Is there any such thing as non-ethnic food?  I’m going to say no.  I’m going to say that any food, however plain and middle of the road, has to be some kind of national, racial or cultural expression.


I’ve been thinking about this since I had lunch last Friday at a rather good diner in Santa Monica named Coogie’s Cafe. (Not to be confused with Googie’s).


Before I lived in Los Angeles, when I used to come as a tourist, I spent a certain amount of time in Santa Monica – and I ate at Coogie’s once in a while.  I even saw David Warner in there, one of my favorite actors, though he was reading the paper and looking grumpy, not that I’d have approached him anyway.  He didn’t look in the least like this:


These days I hardly ever go Santa Monica, much less Coogie’s, but driving past there last Friday it seemed as good a place as any to have lunch.  The first thing I noticed was that most of the clientele was white and old, while the staff appeared to be entirely not white – a mixture of Latino and Asian.  Now this is not very surprising - we know that if you peered into a great many Indian or Italian or even Japanese restaurant kitchens in Los Angeles (I have) you’d find Mexicans running a lot of the stations.  These guys are nothing if not versatile.
        
And so even though the menu at Coogie’s had a few Latino influences – nachos, quesadillas and what not, it was the meatloaf, the open-face turkey sandwich, the patty melt, the grilled three cheese sandwiches that really seemed to define it.
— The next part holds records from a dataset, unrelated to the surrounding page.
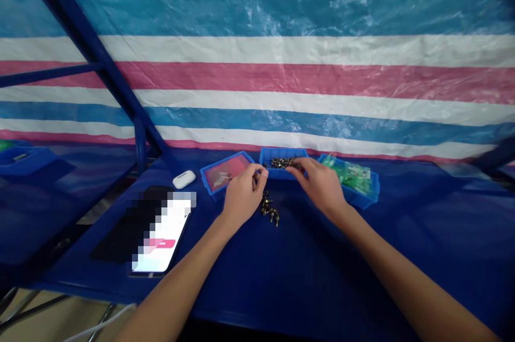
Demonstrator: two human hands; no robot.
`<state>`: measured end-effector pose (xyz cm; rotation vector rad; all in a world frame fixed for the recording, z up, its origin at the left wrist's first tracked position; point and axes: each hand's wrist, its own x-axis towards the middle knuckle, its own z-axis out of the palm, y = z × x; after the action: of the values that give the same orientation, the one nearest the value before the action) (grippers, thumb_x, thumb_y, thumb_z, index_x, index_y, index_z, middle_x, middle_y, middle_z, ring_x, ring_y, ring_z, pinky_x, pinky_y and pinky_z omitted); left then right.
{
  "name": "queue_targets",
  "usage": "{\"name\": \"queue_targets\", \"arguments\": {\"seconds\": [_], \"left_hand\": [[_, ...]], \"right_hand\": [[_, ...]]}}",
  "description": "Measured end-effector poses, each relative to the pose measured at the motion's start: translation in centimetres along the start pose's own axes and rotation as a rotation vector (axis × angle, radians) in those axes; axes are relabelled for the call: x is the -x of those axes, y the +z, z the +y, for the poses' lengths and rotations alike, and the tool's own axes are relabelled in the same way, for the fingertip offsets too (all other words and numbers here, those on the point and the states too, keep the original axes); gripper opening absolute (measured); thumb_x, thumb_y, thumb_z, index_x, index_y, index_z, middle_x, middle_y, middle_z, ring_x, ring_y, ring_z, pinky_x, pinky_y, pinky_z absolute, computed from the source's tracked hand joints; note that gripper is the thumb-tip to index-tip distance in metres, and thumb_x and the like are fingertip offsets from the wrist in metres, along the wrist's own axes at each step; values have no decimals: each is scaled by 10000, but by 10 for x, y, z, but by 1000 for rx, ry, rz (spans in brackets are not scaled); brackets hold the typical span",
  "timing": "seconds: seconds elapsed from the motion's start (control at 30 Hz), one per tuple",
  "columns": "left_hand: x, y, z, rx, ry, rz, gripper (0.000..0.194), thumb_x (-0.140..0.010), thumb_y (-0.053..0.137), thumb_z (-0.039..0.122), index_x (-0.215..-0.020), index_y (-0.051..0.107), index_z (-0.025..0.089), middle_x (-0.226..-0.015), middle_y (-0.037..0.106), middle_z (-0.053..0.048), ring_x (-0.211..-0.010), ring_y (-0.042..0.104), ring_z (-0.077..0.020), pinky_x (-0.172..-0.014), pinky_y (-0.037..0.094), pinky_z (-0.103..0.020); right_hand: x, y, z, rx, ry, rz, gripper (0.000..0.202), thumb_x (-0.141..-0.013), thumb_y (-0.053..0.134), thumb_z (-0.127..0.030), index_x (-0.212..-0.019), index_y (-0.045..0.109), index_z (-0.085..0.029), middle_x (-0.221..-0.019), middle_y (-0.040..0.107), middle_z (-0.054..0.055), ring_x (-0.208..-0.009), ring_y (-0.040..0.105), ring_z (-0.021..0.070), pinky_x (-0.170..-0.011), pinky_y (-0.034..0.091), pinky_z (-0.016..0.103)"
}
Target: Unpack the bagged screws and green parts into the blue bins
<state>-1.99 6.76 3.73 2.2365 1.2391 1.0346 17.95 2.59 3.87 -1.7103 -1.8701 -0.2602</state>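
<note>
A blue bin [284, 172] at the back centre holds many small brass-coloured metal parts [281, 162]. My right hand [319, 184] reaches over its right side, fingertips pinched at the metal parts; what they grip is too small to name. Just left of that bin, my left hand [244, 192] is raised with thumb and fingers pressed together around something I cannot make out. A small pile of similar metal parts [269, 208] lies on the blue table [289, 267], right beside my left hand. The left bin [217, 193] has a pink lining and a few small pieces inside.
Another blue bin [368, 200] with green-and-clear packets [354, 176] stands at the right. On the left are a white case [184, 179] and a lit phone [167, 240]. A blue metal frame [96, 52] and striped sheeting [281, 79] rise behind.
</note>
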Motion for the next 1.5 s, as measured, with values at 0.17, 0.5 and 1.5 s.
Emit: {"name": "queue_targets", "arguments": {"seconds": [0.17,0.5,1.5], "left_hand": [[0,-2,-2,18,-3,-47,241,-986,400,353,-964,588,203,-676,659,20,-563,596,-119,-577,388,-233],[2,3,-6,-145,26,-41,222,-964,424,325,-908,610,217,-726,669,-3,-596,594,-139,-599,379,-241],[6,10,-5,-223,135,-163,224,-961,442,298,-897,642,218,-867,672,-28,-714,603,-163,-656,429,-280]], "right_hand": [[8,-6,-2,132,89,-73,304,-951,476,-459,-948,669,-223,-694,684,29,-598,643,223,-521,396,297],[22,27,-20,-243,-357,-419,280,-980,446,-241,-1206,610,-260,-981,603,57,-937,593,189,-824,506,313],[32,21,-2,-253,-257,-345,133,-939,523,-245,-972,638,-187,-958,612,80,-947,574,231,-859,493,391]]}}
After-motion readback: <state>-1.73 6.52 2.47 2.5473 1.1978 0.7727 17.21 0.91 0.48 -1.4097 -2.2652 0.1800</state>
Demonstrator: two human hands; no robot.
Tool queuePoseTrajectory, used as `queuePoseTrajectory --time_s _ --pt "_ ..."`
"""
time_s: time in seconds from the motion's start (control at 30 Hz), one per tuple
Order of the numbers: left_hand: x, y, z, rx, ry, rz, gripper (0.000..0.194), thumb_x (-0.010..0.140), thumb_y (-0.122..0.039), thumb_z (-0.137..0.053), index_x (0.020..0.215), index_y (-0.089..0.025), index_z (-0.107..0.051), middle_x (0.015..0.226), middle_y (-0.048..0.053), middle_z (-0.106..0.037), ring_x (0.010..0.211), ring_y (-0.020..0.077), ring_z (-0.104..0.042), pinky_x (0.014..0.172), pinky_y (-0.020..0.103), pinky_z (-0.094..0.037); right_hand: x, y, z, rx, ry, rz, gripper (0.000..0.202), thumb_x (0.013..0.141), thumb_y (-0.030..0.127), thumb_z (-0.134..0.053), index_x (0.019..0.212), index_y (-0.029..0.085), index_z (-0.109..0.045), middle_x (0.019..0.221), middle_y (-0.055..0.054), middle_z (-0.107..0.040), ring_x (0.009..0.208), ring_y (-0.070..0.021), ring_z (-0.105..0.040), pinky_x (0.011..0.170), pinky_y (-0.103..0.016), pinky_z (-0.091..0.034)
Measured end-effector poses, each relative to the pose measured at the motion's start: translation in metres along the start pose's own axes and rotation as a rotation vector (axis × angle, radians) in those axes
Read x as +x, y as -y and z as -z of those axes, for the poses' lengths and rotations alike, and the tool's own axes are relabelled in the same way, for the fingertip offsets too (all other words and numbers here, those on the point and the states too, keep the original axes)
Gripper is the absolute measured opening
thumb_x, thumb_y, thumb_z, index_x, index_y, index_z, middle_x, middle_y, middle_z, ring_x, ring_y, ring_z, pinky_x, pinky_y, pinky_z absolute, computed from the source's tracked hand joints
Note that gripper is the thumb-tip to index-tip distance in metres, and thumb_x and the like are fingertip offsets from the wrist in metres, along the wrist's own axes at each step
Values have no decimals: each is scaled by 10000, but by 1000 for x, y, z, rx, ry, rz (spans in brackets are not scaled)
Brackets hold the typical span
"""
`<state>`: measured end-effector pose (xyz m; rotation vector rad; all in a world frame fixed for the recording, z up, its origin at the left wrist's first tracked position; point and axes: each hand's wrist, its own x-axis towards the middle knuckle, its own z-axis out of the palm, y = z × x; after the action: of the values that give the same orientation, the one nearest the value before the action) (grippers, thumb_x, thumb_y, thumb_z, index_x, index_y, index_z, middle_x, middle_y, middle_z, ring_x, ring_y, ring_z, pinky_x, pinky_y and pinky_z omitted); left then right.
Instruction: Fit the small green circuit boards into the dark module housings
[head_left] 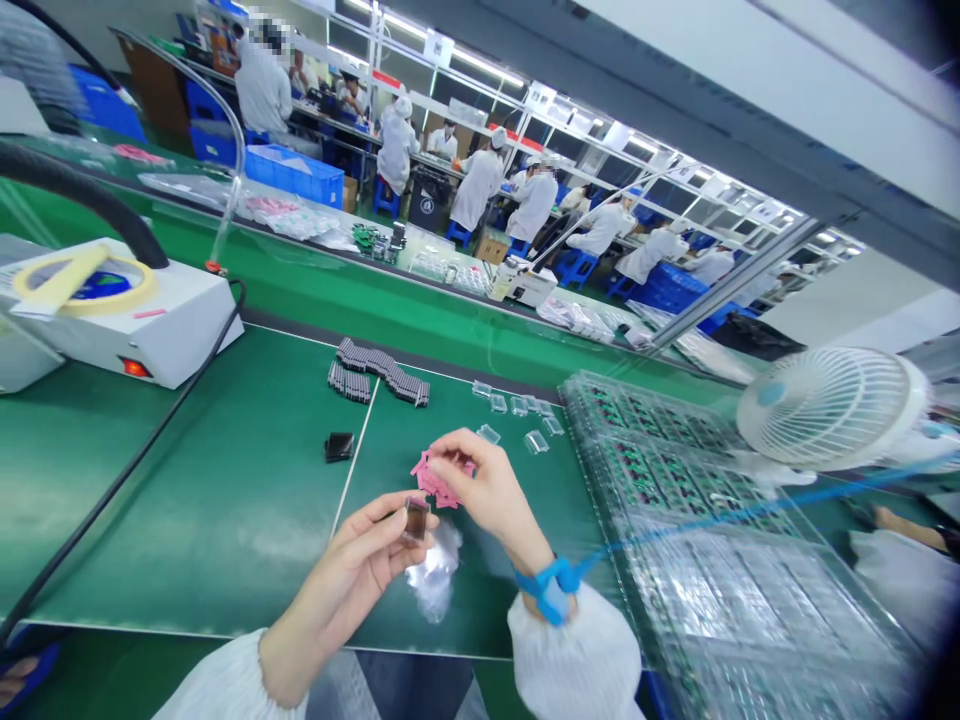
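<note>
Between the thumb and fingers of my left hand (371, 550) is a small square dark part in a clear plastic cover (416, 520). My right hand (480, 480) wears a blue wrist strap (553, 590), and its bent fingers pinch at a pile of pink strips (442, 485); a strip between the fingertips is partly hidden. Just below both hands lies a heap of clear film pieces (435, 575). A black square part (339, 446) rests on the green mat to the left. Several clear plastic covers (519, 405) are scattered beyond my right hand.
Rows of stacked dark parts (382, 370) stand near the mat's far edge. Clear trays with green circuit boards (660, 470) fill the right side, beside a white fan (832, 405). At left are a white machine (150, 310) and black cable (135, 460). Co-workers sit beyond.
</note>
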<state>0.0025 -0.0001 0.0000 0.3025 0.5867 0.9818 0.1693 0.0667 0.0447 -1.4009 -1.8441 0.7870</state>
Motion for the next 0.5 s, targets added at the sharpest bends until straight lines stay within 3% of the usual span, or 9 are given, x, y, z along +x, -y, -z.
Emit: queuePoseTrajectory --time_s 0.1,0.17,0.27,0.5 --pt "0 -1 -1 -15 -26 -3 261 801 -231 -781 1037 -126 -744 943 121 -777 765 142 -702 776 252 -574 42 -26 -9 -70 -39 -13 294 779 187 -667 1073 190 -670 1067 -71 -701 908 -196 -660 756 -326 -528" --pt "0 -1 -2 -13 -30 -5 274 789 -233 -791 1036 -124 -742 941 122 -777 763 144 -703 766 248 -575 67 -41 -17 -105 -36 -17 521 760 200 -705 1267 198 -586 1260 -115 -624 1042 -225 -634 807 -354 -535" --pt "0 -1 -1 -6 -16 -3 278 781 -240 -799 1029 -127 -743 933 116 -777 752 144 -708 751 240 -575 91 -52 -27 -160 9 -13 750 710 214 -775 1399 196 -482 1349 -138 -535 1050 -222 -620 870 -372 -533" --pt "1 0 0 -7 -21 6 279 775 -256 -803 1022 -138 -746 933 103 -776 756 151 -709 756 256 -573 113 -51 -31 -309 104 -38 634 744 249 -781 1331 188 -550 1152 -64 -551 822 -148 -624 842 -339 -537"
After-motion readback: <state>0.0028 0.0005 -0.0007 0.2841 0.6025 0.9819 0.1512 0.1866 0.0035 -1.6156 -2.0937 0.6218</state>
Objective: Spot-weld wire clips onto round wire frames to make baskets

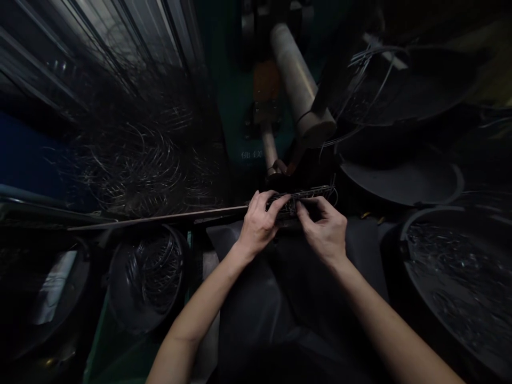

And so I ordered a tuna sandwich (that’s it above) – sourdough bread with lettuce, tomato, Monterey Jack cheese, served with a slice of pickle, a spear of carrot, and coleslaw on the side.  It seemed to me that on that day, in that place and at that hour, nothing could have tasted cleaner, fresher or better, and that nothing could have been more all-American.  We know they serve tuna sandwiches all around the world in one form or another, and yet this was a sandwich that couldn’t have belonged to any other ethnos.


And now I see that the Waitrose supermarket chain in Britain has decided to “rebrand” its range of “British” ready meals.  It turns out that some of them are made with New Zealand lamb.  They’ve decided to call them “Classic” instead.

Now this strikes me as essentially nuts.  If you go into an Indian restaurant in London, you don’t expect the chicken in the curry to have been flown in from the Punjab, do you?  But it still constitutes Indian cuisines as far as I can see.  Maybe it even counts as classic.





Tuesday, February 7, 2017

THE GLOBAL LIP

And another thing that might happen to you while you’re on a desert road trip; you might go into the Food 4 Less supermarket in Yucca Valley and see a bottle of Primrose London Dry Gin, and you might think to yourself, well there’s a lovely curiosity, a whiff of old England blowing in across the sand and mesquite. 



And you might buy a bottle and in due course build yourself a drink, and only then might you look more closely at the label on the bottle and see that Primrose London Dry Gin is “Bottled by the Clear Springs Distilling Company, Louisville, Kentucky.”  There’s no reference to where the stuff is made.  London?  Conceivably, though why not say so?  Louisville?  Perhaps.  But who really knows?  China? Bangladesh? Mexico?  Globalization, she’s a tough mistress.  Primrose London Dry Gin tastes just fine however.